European Day of Languages – 26th September
Today is the European day of Languages!
European day of Languages is organised by the Council of Europe and the European Union, involving millions of people across 45 countries. European day of Languages shows the importance of language learning and promotes the diverse cultures and languages of Europe. It also encourages lifelong language learning, for all ages.
Did you know, for example there are between 6000 and 7000 languages spoken around the world? Around 225 of those languages are spoken in Europe. Most of the world’s languages are spoken in Asia and Africa.
At least 50% of the population are either bilingual or plurilingual, showing that many people speak various languages as part of their daily routine. Many children across the continent start learning a language from a young age. Companies are always looking for bilingual candidates to help them expand their business.
Languages are related to each other: English has borrowed words and expressions from many languages in the past, as well and many European languages borrowing English phrases. Most European languages belong to one of these 3 groups: Germanic, Romance and Slavic.
English belongs to Germanic (which, surprisingly enough, you would also find German!). Romance languages consist of French, Spanish, Italian and Portuguese, to name a few. Slavic languages consist of Russian, Ukrainian, Polish, Czech, Slovak…

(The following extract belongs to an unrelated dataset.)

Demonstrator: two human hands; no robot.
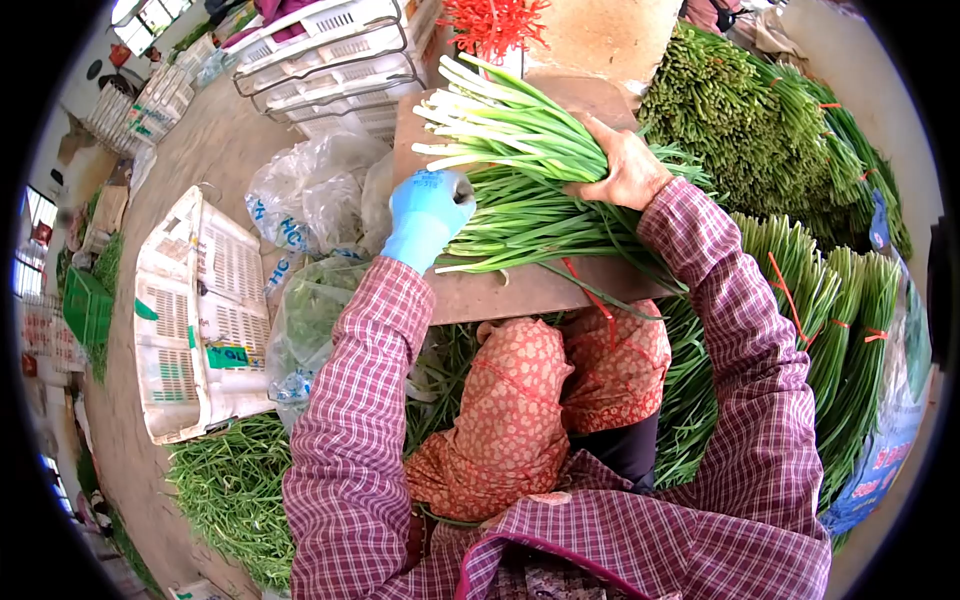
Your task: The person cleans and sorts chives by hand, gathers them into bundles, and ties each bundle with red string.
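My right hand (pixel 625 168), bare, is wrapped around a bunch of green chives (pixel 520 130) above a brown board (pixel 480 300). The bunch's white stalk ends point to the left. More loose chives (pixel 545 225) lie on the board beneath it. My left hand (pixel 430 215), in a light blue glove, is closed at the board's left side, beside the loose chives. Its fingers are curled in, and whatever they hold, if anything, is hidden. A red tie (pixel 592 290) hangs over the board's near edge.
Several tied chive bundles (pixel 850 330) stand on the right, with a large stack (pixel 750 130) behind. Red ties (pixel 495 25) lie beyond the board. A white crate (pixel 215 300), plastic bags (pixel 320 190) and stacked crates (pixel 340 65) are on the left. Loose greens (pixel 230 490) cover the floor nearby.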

In most schools, you’d be taught a language from the Romance group, and potentially German as well. At my school in Wales, the 3 available languages were Welsh (Obviously!), French and German. Italian and Spanish are frequently taught schools across the country. But what about more of the Germanic family, such as Danish or Swedish? Slavic is rarely taught in schools as well.
This is why the European day of languages is there! Sometimes we don’t realise how many languages there actually are in Europe. We are taught about just a small proportion in school! London is a perfect example of languages – Walk around in Central London for 30 minutes and you would hear a whole host of languages being spoken. Many of which would be European. It is estimated that over 300 languages are spoken in London! In fact, London has been regarded as the 6th largest French city, as more French live in London than in Bordeaux, Nantes or Strasbourg.
Today is a day to celebrate our diversity, but let’s not forget about the languages of Britain!
For those who travel into Wales, you’d be met with bilingual signs wherever you go. The Welsh language has equal status with English. Down in Cornwall – you might not see a whole lot of it, but they too have their own Celtic language called Cornish. Scotland has Scots and Scottish Gaelic as minority languages – not as many signs are bilingual in Scotland. In Northern Ireland, Irish and English are referred to as official languages.
So today, why don’t you start learning a language and have some multilingual fun!